Republished from GreenBiz
They embrace sustainability as an innovation challenge. They combat presentism. They develop integrative thinking. They expand the values that drive their business decisions. They collaborate with competitors.
Organizational psychologist Alice Mann talked with over 60 sustainable business leaders to find out how they’re innovating in the face of today’s global challenges. Her new book, Future First: How Successful Leaders Turn Innovation Challenges into New Value Frontiers, distills what she learned into these five business practices.
In Future First, Mann argues that the three biggest challenges we face—climate change, resource scarcity, and social dynamism—offer opportunities for business to get out ahead of tomorrow’s market demands and beat the competition, while making a positive impact on the world.
The Bard MBA’s Heather Bowden spoke with Mann about her work and Future First for the Impact Report.
The following Q&A is an edited excerpt from the Bard MBA’s May 4th The Impact Report podcast. The Impact Report brings together students and faculty in Bard’s MBA in Sustainability program with leaders in business, sustainability and social entrepreneurship.
BARD MBA: How did you become involved in organizational design?
I started my career working on global operating models. Then, I moved to New York and started my Masters and then my Ph.D. in organizational psychology at Columbia University, which is how I really got introduced to organizational design. In 2005, I started my own consulting firm, Mann Advisors, and for the last 13 years I’ve done all kinds of organization design work with big corporate clients as well as non-profits and social enterprises and mission-driven companies. I’ve seen how the tools and frameworks work across different sectors and different sized companies in different stages of development.
BARD MBA: What led you to create the Future First principles or “leadership mindsets”?
My book, Future First, came out of the combination of my background in tech innovation, financial services, and social science research and then organizational design. But what really catalyzed the idea of the book was Hurricane Sandy in 2012.
It was a disaster zone where I lived. It hit me then that climate change was creating more and more extreme weather events, that this was just a taste of what was to come, and that if left unchecked, storms such as these would really impact my kids’ generation.
So I started to think about what I could do. I went and talked to over 60 business and thought leaders in the field of sustainable business in one form or another. That’s how I started to identify what these companies were doing right in terms of their mindset, business capabilities and business practices.
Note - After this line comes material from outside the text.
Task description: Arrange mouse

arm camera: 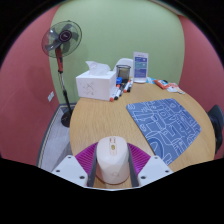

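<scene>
The gripper is closing its two pink pads on a pale mouse, holding it at the near edge of a round wooden table. A blue patterned mat is lying ahead to the right. Farther off, a tissue box is sitting on the table and a fan is standing at the far left. Judging by the task, carrying the mouse level and lowering it flat onto the mat, clear of the mat's edge, would serve best.
</scene>
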`<control>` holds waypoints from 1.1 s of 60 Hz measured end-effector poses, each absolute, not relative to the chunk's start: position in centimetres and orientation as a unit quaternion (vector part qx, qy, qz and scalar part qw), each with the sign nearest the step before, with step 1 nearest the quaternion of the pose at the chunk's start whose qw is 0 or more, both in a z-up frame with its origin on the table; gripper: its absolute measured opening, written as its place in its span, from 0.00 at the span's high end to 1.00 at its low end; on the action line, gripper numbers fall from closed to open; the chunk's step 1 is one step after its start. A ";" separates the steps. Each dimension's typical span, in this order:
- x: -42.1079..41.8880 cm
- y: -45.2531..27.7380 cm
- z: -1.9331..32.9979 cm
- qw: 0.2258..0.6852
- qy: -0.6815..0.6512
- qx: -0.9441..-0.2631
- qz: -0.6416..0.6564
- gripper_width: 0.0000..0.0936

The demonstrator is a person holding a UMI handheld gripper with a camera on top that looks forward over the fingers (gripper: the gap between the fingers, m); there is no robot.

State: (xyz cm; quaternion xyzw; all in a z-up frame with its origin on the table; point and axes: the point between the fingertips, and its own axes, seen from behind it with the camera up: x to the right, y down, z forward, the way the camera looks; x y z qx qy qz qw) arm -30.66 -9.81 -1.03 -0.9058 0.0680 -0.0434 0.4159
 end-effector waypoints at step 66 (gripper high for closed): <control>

It’s also how I identified the things that I could help companies that wanted to develop these be successful.
So the Future First mindset, the elements in my book, and the practices are really what I’ve discovered from leaders who are already doing this.
BARD MBA: What are some of the Future First principles?
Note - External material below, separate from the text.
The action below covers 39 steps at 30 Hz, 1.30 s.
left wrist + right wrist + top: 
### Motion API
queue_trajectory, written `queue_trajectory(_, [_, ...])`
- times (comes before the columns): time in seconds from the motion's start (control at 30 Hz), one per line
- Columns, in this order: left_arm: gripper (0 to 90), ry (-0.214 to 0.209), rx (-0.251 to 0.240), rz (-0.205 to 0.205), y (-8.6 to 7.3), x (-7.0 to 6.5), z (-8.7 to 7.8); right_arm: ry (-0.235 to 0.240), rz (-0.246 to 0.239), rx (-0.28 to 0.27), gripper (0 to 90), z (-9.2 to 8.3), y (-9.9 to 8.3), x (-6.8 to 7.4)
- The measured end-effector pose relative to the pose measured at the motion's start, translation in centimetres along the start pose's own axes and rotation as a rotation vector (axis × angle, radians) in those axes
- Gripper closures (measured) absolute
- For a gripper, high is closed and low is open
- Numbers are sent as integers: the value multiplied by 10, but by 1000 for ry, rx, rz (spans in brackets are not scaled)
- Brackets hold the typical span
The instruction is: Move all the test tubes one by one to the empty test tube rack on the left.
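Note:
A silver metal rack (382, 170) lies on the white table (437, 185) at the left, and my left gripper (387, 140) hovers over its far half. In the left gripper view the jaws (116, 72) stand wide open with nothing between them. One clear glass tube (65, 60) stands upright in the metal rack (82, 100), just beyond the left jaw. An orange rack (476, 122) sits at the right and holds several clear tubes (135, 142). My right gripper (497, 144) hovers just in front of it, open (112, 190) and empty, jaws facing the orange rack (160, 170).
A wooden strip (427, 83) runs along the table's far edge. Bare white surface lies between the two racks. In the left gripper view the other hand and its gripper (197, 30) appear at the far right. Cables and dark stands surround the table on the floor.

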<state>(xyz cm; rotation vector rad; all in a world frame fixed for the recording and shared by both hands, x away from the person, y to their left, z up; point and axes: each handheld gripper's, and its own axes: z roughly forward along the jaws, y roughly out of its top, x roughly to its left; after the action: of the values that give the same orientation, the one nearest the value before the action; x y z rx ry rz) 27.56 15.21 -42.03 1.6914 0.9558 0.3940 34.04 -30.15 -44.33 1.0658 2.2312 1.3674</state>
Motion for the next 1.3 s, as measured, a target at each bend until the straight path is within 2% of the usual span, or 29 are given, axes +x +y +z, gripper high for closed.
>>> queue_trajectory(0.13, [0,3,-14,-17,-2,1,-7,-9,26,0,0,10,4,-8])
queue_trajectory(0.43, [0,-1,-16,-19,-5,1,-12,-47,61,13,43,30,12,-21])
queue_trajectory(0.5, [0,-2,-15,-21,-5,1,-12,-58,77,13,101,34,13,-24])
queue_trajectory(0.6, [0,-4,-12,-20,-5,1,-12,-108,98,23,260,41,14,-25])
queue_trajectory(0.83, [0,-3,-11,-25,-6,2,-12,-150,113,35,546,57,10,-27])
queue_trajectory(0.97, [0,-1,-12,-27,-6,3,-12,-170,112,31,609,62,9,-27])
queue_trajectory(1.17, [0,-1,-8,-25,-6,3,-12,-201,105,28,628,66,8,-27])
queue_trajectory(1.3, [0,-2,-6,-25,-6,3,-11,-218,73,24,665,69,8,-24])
One of the practices is embracing sustainability as an innovation challenge. Another is what I call “presentism,” which is about not just short-term thinking in business, but about how so many of us are overwhelmed with information and data. We’re captured in the present to the point that it’s actually hard to wrap our minds around the changes that are coming in the next ten or more years.
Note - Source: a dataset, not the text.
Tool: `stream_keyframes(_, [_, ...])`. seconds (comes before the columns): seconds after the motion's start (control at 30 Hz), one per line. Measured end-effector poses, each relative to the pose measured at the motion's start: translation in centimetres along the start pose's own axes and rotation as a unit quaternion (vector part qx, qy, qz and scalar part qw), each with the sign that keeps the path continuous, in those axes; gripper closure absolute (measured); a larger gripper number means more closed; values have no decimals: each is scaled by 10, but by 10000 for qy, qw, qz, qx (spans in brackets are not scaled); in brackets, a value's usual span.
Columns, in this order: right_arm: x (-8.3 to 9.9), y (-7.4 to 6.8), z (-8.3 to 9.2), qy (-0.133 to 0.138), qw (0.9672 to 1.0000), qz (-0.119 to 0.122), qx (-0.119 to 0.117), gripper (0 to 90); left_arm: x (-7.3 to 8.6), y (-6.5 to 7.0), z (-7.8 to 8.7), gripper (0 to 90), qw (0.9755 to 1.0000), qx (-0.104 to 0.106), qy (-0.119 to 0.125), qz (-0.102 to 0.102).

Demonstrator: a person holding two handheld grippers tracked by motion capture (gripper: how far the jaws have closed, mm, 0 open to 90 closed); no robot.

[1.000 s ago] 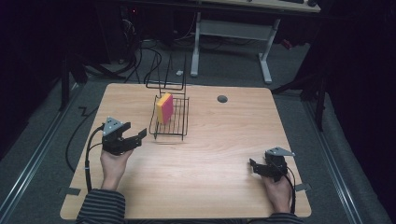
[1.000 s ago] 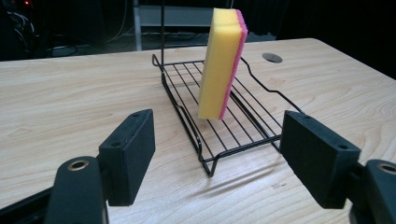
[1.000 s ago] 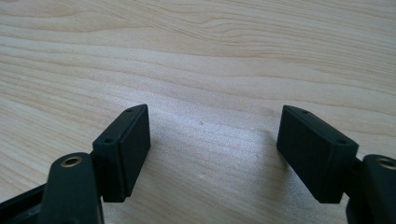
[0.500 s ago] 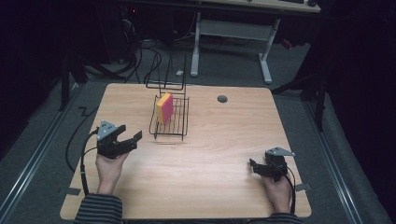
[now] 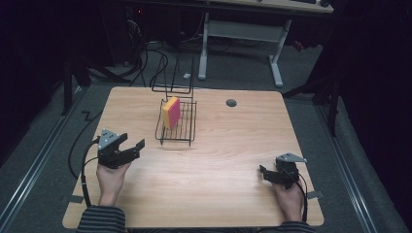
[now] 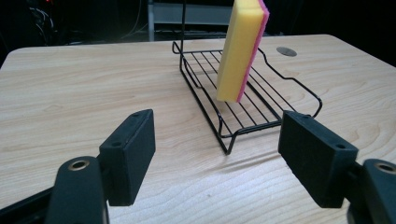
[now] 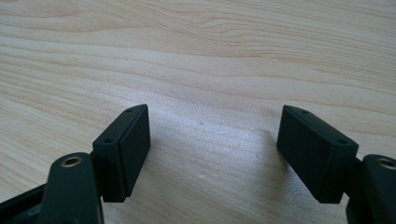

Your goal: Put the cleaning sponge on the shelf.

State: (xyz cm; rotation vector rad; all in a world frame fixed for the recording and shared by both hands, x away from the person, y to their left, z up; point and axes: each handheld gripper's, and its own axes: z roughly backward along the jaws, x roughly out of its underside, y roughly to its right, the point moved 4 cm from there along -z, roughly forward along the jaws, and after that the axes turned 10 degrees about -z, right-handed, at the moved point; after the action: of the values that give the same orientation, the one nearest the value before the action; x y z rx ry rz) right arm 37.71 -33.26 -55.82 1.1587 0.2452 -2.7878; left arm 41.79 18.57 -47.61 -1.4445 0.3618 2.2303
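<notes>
A yellow and pink sponge (image 5: 171, 111) stands on edge in a black wire rack (image 5: 187, 131) near the middle back of the wooden table (image 5: 223, 145). In the left gripper view the sponge (image 6: 242, 49) leans upright in the rack (image 6: 252, 105), some way beyond the jaws. My left gripper (image 5: 135, 148) is open and empty, to the left of the rack's front end and pointing toward it. My right gripper (image 5: 265, 173) rests near the front right of the table, open, with bare wood between its jaws (image 7: 215, 154).
A round grommet hole (image 5: 231, 103) sits at the back of the table, right of the rack. The rack's tall wire handle (image 5: 175, 77) rises at its far end. A white desk frame (image 5: 243, 34) and cables (image 5: 145, 58) lie on the floor behind the table.
My left hand and its gripper have drawn back a little toward the table's front left, away from the rack. The right gripper has stayed still.
</notes>
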Motion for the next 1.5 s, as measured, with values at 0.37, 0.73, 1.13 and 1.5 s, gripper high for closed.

Next is developing integrated thinking. This one I love. It’s basically not polarizing either thinking from a traditional business perspective in terms of financial metrics, or thinking about things only in terms of doing good—when scaling solutions to global challenges, it’s about how you do both. How do you come up with solutions that integrate both of these mentalities? It’s a real solution to the polarized thinking that we see in our political and cultural climate now.
The fourth element is expanding the values that drive business decisions. The idea here is that, if you’re more explicit about your values and also draw from the values of your stakeholders and customers, you may find that you can drive more value by speaking to a broader set of values in your decision making.
The final one is going beyond one company and one leader at a time. More and more customers are looking for solutions from more than one company and want companies to be collaborating and partnering. This is what drives innovation, this collaboration across entities.
The companies and leaders who embrace these challenges as innovation opportunities get excited about them. They’re able to innovate within the framework of social and environmental limits. The innovation comes out of saying that there are limitations to the materials we can use, or how we can impact the environment, or how we invest in the people who produce whatever it is that we make.
Instead of pushing those limits aside, they treat them just like any other limit you might think of in a commercially successful enterprise, which is to make it profitable.